Uma História de Amor e Fúria | Crítica | 2013, Brasil
Apesar do destaque na qualidade da animação, Uma História de Amor e Fúria é maniqueísta ao extremo.
Com Selton Mello, Camila Pitanga e Rodrigo Santoro. Roteirizado e dirigido por Luiz Bolognesi.
Devo admitir que foi corajoso o filme ser uma animação e com toques de ficção científica. Ao usar elementos do povo brasileiro, o roteirista e diretor Luiz Bolognesi cria um heroi que se identifica com a identidade miscigena própria do nosso pais: ele é índio, depois mulato e finalmente branco. A história viaja por vários momentos históricos que fazem o protagonista entrar em conflito com personagens históricos. Mas “Uma história de Amor e Fúria” é uma perda de tempo do espectador. É um coleção de clichês, não apresenta nada de novo, além de ter os personagens mais maniqueístas que eu já vi nos últimos tempos. Dotado de uma roteiro fraco e superficial, é um dos piores filmes do ano.
Começando durante a colonização portuguesa, um índio tupinambá (Mello) conta a sua trajetória numa longa e desnecessária narração em off. Isso é uma praga que está infestando o cinema contemporâneo, mostrando o que está bem na nossa frente. Enfim, o nosso heroi recebe uma missão de enfrentar anhangá (um espírito maligno de acordo com tribos sul-americanas), um grande mal que é representado no filme pelo homem branco português, mais tarde pelo exército do início do império brasileiro, depois pelos militares da época do regime, pela Polícia Militar carioca e finalmente uma milícia armada futurista. Em resumo, qualquer tipo de governo. No primeiro arco é estabelecido que personagem conseguiu voar, e o pajé da tribo diz que ele só faria o feito de novo quando derrotasse anhangá. Agora porque os deuses deles não concedem o poder permanentemente para o personagem é um mistério, já que seria bem útil. A companheira do personagem é a índia Janaína (Pitanga), que nesse primeiro arco não faz muito além de atrapalhar e usar piadas bem ridículas para a época (“que cara de macaco amarrado é essa”). Sabemos como a história acaba. A tribo é dizimada, seus sobreviventes viram escravos e o protagonista tenta se matar… mas é transformado num pássaro. Mas ele só não poderia voar quando derrotasse o inimigo?

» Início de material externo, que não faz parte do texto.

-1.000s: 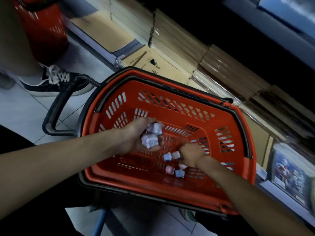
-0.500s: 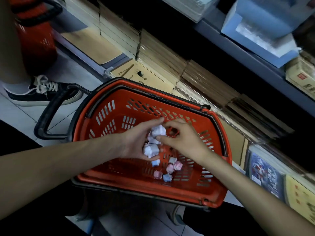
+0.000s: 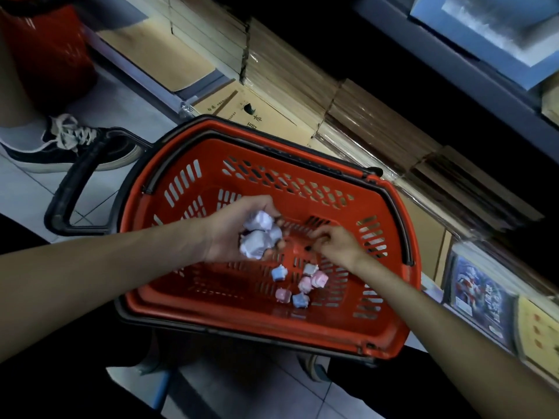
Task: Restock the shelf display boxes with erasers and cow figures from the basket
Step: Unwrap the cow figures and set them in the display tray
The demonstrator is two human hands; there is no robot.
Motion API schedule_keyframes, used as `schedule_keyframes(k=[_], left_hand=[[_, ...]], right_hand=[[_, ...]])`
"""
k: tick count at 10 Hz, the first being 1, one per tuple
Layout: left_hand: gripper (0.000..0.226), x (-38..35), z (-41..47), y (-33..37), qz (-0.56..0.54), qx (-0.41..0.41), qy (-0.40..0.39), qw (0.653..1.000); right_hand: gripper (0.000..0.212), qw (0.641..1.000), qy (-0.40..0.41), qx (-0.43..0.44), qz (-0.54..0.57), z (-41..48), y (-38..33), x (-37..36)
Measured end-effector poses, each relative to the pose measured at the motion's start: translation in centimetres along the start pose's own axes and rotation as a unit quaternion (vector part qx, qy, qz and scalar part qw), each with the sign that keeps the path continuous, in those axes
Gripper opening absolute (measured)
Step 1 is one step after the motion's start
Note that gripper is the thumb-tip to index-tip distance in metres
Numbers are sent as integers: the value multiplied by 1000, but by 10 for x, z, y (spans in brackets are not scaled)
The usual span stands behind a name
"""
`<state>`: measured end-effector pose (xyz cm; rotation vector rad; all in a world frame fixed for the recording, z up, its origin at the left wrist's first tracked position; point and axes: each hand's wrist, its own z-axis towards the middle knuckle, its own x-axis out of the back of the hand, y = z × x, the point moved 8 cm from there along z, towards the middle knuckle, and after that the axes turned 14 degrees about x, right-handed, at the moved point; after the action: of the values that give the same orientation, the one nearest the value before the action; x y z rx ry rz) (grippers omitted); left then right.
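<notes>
Head view: Your left hand (image 3: 239, 234) is cupped palm-up over the basket (image 3: 187, 309), holding a cluster of pale wrapped pieces (image 3: 260, 237). Whether these are erasers or cow figures cannot be told. Your right hand (image 3: 335, 244) reaches down to the basket floor, fingers curled narrow; whether it has a piece pinched cannot be told. Six loose pieces (image 3: 299, 282), pink, blue and white, lie on the floor of the basket just below the right hand, some touching. No display box can be made out with certainty on the shelf (image 3: 453, 65) above.

Handling: Judge the pieces light, small and firm, with slick wrapping. Pinch each across its sides with thumb and forefinger. Keep the left palm level; the pile sits loose and may spill.
</notes>
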<state>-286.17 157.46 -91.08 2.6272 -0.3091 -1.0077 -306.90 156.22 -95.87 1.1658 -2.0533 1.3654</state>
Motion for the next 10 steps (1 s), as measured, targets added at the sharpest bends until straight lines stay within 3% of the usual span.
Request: schedule_keyframes(k=[1, 2, 3, 4, 6, 8, 10], left_hand=[[16, 13, 5, -1, -2, -8, 7, 1000], [18, 18, 4, -2, -34, -5, 3, 999], [20, 35, 12, -4, -41, -8, 49, 998], [23, 41, 15, -4, -50, -9, 86, 995], [22, 52, 20, 2, -40, -20, 124, 991], [30, 16, -6, 17, -55, -24, 125, 990], [37, -20, -35, 39, -28, -90, 145, 985]], right_hand=[[22, 978, -94, 13, -188, 20, 36, -38], [36, 930, -159, 22, -332, 34, 60, -70], [44, 891, -194, 12, -410, 43, 74, -92], [36, 873, -211, 16, -439, 50, 77, -100], [32, 897, -183, 28, -401, 50, 64, -87], [34, 974, -39, 77, -210, 31, -4, -15], [41, 983, 104, 151, 5, -24, -84, 72]])
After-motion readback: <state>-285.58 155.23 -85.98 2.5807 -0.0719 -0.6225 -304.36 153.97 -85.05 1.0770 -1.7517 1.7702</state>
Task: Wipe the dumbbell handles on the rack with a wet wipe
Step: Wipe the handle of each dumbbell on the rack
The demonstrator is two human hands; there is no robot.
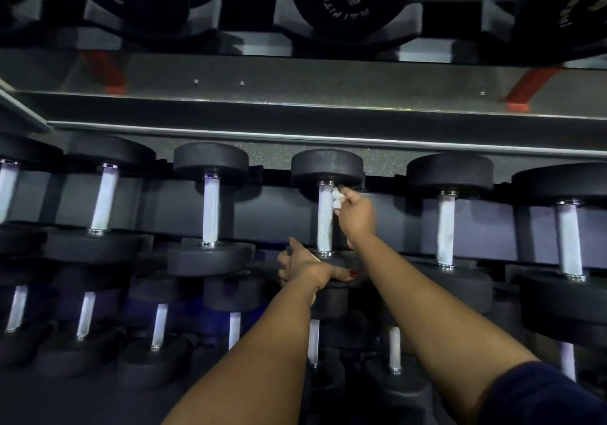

Continuando pelos períodos da balaiada, e depois para os anos 1970 durante o período militar, que é onde filme mostra a sua posição política (mas bem superficial) que deve agradar àqueles que foram direcionados. Ainda se fosse só isso seria compreensível. Mas o diretor faz que o personagem principal “reencarne” em volta gente boa e sem defeito nenhum: todos bons, sem vícios e cheios de espírito caridoso. A família da segunda encarnação do personagem principal chega a fazer uma doação de comida bem substancial para alguns negros fugidos que estavam se escondendo por aqueles cantos de Caxias (Maranhão). Ao contrário de seus inimigos, que agem se dó e chegam aos limites da maldade humana. Com uma índole tão boa, é difícil de acreditar que na sua terceira encarnação, nos anos 1970, o personagem se engaje numa luta que muitos consideram válida, que é de derrubar o poder estabelecido pelos militares, para depois fazer parte da “Falange Vermelha”, que foi a gênese do “Comando Vermelho” no Rio de Janeiro. E segundos antes ele estava ensinando para uma comunidade carente. Bolognesi perdeu uma grande oportunidade de dizer que a educação é a melhora de toda a sociedade. Infelizmente, a cena dura apenas alguns segundos.
“Uma história de Amor e Fúria” peca por vários motivos. O principal é enaltecer uma bandidagem ao ponto de lavar as mãos de tais personagens que sim, reagiram ao ambiente em volta deles, mas se recusa a apontar os defeitos e erros, como é costuma ser qualquer poder estabelecido. A única coisa que se salva nesse filme é a animação. E me refiro apenas aos efeitos aplicados porque o character design dos personagens é bem comum. Por ter sido feito para um público específico, é uma história que não acrescenta em nada na filmografia brasileira.
Essa crítica foi publicada originalmente na cobertura da Mostra Internacional de Cinema de São Paulo de 2012.